The Atlanta Ripper

This is not a new story that local news has sandwiched between heartwarming tales of puppies and pie-making. It is, however, a sorely neglected tale.

I suppose there isn’t that much mystery as to why few of us who read about true crime and historic murder sprees have never heard of Atlanta’s own Ripper: it happened in the early part of the 20th century here in the ATL, when this was the land of the Klan and Jim Crow laws. You see, the victims and the killer were all African-American.

Between approximately 1909 and 1912 possibly as many as 20 women of color were strangled and then brutally slashed to death. Only one victim of the killer escaped – she described her assailant as a well-dressed African-American man.

I have to credit this site for posting the story – it shows real thought on the webmaster’s part. He or she saw, I think, what I saw in this story; an atrocity hidden in the folds of true crime’s bleak history. A killer who took more lives than Saucy Jack stalking London 22 years before him and got away with it because of institutionalized racism and oppression.

After reading the account I linked above I found another link to an Atlanta Constitution article written July 12, 1911. Imagine my surprise when the first person named on the page turned out to be a Huff.

Unfortunately Mr. Henry Huff was the first name in the article because he was a suspect and the article was about his arrest. A subsequent article found here details the arrest of another suspect, a Todd Henderson.

Apparently neither man was tried for these crimes, for a later article from a different paper states that victim number twenty was found nearly a year later.

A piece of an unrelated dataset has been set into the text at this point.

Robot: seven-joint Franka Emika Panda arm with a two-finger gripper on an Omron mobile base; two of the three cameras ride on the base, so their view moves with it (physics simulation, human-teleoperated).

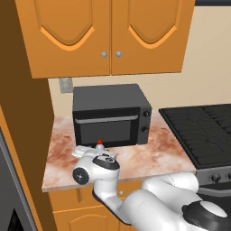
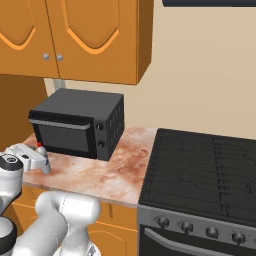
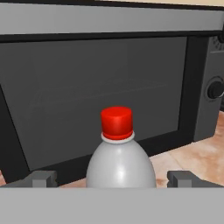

There is a quote from the first old newspaper article, the one written July 12, 1911, that I think merits my posting here – it is a list of names area pastors gave authorities as part of a petition to the Governor and Mayor asking that they offer a reward for the capture of the Atlanta Ripper. I post it so that these women’s names are again placed into some kind of public record, and it is most pertinent because this blog is, after all, about Atlanta. These women lived in a time and place that didn’t treat their awful deaths with the gravity they deserved because of their skin color. One hopes a similar occurrence today would bring about a very different response from authorities, and a legacy that stays in the public memory with more permanence, like the Atlanta Child Murders some 60+ years later.

April 5, 1909, Della Reid, found dead in trash pile near 71 Rankin street.

September 7, 1909. unknown, found dead in Peachtree creek.

March 5, 1910. Estella Baldwin, 735 North Jackson street, concussion of brain.

April 5, 1910. Georgia Brown, 167 Martin street, gunshot wound.

April 6, 1910. Mattie Smith, 141 1/2 Peters street, gunshot wound.

May 6, 1910. Lavinia Ostin, gunshot wound.

May 23, 1910. Sarah Dukes, 119 Curran street, gunshot wound.

Francis Lampkin, 407 Foundry street, gunshot wound.

September 4, 1910. Eliza Griggs, 28 Dover street, gunshot wound.

October 6, 1910. Maggie Brooks, East Ellis street, killed on Hill street, near West Point and belt line.

February 3, 1911. Lucinda McNeal, 92 Spencer street, throat cut.

May 8, 1911. Rosa L Rivers, 122 Randolph street, shot.

May 29, 1911. Mary Walker, 228 Garibaldi street, throat cut.

June 15, 1911. Addie Watts, 30 Selman street, throat cut.

June 27, 1911. Lizzie Watkins, West Oakland street, throat cut.

July 2, 1911. Lena Sharp, 24 Hanover street, throat cut.

July 10, 1911. Sadie Hollis, killed on Gardner street, throat cut.